Jacinda Ardern has been using the word “tricky” a lot this week, as Guyon Espiner says, presumably because it’s worked on focus groups. Time again she has described the virus as “tricky”, as if it was a person, an opponent. ACT leader David Seymour called out the Prime Minister for blaming the outbreak on the Covid-19 coronavirus, rather than taking responsibility for border failures. National’s Health spokesperson Dr Shane Reti in parliament forced Health Minister Chris Hipkins to admit that not everyone in isolation are getting the day three tests, as had been widely believed. While Hipkins argued from a public health point of view that it’s the day twelve test that matters and no-one is released without a negative test, Lisa Owen pointed out it’s a performance measure. Politically, it’s another fail and one that reminds voters of the tests not carried out at the border.
For now, Labour’s political immunity to Covid-19 seems to be holding, however. The public are fed up, but the Caucus crew don’t see it costing many votes yet. Just as at the 2011 election John Key could point to Wall St and American mortgages as the cause of the Global Financial Crisis and say we are better off than most, Ardern is saying the virus is not the fault of her government and it is handling it better than most.
For some voters this latest outbreak may even underline a desire not to change horses in the midst of a pandemic. It’s the hardest time to be an Opposition party, when even the government’s own failings could work in its favour.
But National has had a better week, finding some firmer ground, as it argued business needs more support from the Labour-led government. While Labour played the fiscal discipline card – one it usually likes to play, because it is at odds with the oft-repeated ‘tax and spend’ criticism – it has looked awkward. Ardern and Finance Minister Grant Robertson have tried a few arguments – that logistically it’s too hard to extend the wage subsidy for four days, that every dollar it pays out is borrowed and has to be paid back, and that businesses in Auckland have had 22 weeks of subsidies while they have been at level three or four for only nine of those weeks. But it’s the first time under Covid-19 that the government has come across churlish or skimping, at a time when the Hospitality Association reckons as many as 10 percent of its Auckland members could go under in the next four days and economists estimate Auckland businesses will take another $220m hit. It has prompted questions as to what the government is saving its $14b emergency fund for, and whether the wage subsidies are being used by big business to protect their bottom-lines.
Fletcher Building, The Warehouse and Sky City have taken over $170m in wage subsidies but still laid of 2700 workers between them. NZME more than doubled its half year profits this week and even pointed to offering a dividend next year, having taken $8.6m in wage subsidies. House prices are up 3.7 percent since the end of March and the stock market is nearing record highs.
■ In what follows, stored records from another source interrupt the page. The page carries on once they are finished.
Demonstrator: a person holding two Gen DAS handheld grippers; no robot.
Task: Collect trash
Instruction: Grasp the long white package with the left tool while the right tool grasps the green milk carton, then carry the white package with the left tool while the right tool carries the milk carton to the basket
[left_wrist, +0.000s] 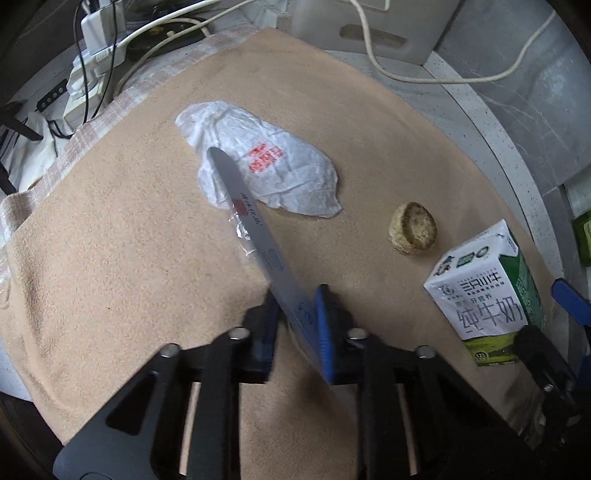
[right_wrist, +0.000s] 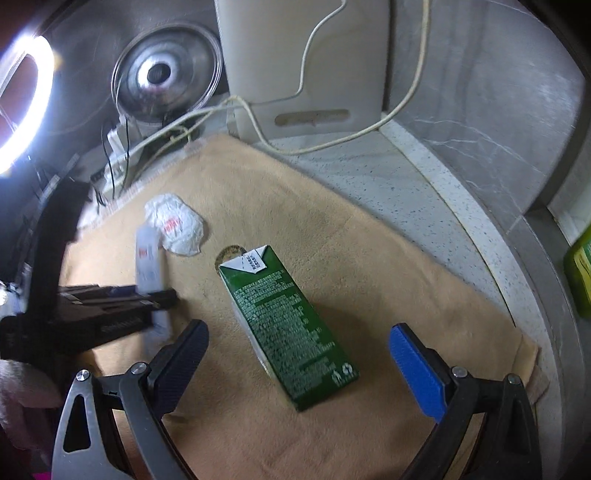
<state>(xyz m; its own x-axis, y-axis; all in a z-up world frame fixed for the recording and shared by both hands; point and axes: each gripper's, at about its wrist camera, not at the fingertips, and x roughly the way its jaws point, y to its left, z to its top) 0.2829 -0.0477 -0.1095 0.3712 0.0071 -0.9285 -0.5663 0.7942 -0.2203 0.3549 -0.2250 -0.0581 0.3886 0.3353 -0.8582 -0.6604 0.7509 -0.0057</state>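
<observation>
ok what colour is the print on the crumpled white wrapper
Red, on the crumpled white wrapper; it shows best in the left wrist view.

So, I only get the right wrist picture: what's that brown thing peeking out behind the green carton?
Observer: A small round brownish lump, perhaps a bit of food, lying apart from the carton.
Operator: And the blurry strip on the left?
Observer: A long flat grey packet with print on it, clamped in the left tool.
Operator: Is the carton green all round?
Observer: No, another face is white with large lettering.
</observation>
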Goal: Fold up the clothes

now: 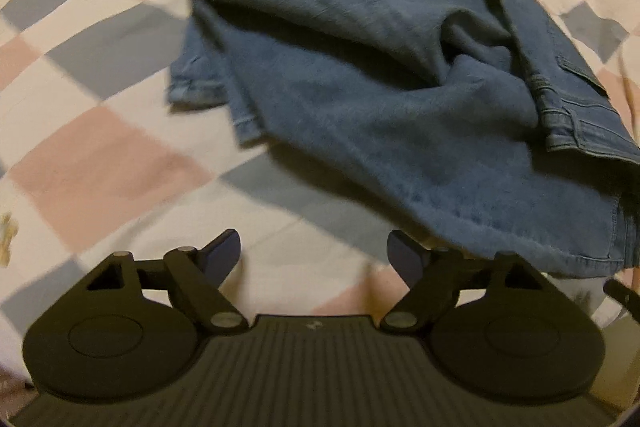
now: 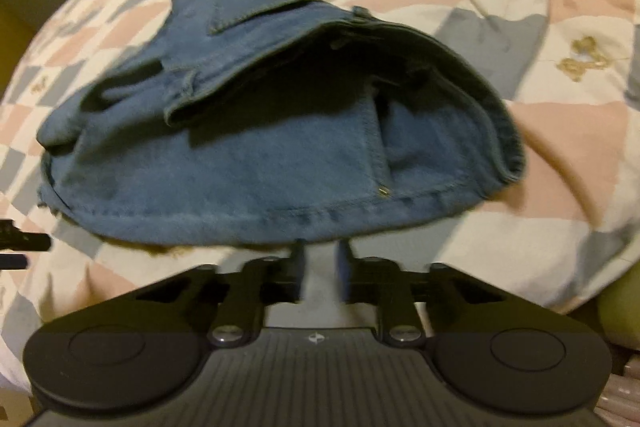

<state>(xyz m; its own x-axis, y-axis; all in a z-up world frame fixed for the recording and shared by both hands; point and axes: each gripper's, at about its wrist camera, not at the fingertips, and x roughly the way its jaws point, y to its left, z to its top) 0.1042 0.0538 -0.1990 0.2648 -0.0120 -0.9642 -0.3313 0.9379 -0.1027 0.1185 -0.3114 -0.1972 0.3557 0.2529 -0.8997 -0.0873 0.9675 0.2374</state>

Under a Labour-led government, sure 58 percent of all workers’ wages are being covered by the government, but those with assets are being protected better than those without.
What’s more – in contrast to previous recessions – women are being hardest hit by job losses, to the point this recession has been nick-named a ‘she-cession’. Yet the government is ploughing its spending into construction, a sector dominated by male employees. While it’s understandable that in a crisis a government spends money where it can get quick job growth and inter-generational benefits, political pressure is growing on Labour to consider the gender differences of this recession.
Undoubtedly, these are tricky issues for any government, especially for the parties of the Left.
*Caucus also discussed the Ōhāriu and Whanganui electorates, considered two of the seats most likely to change hands at this election.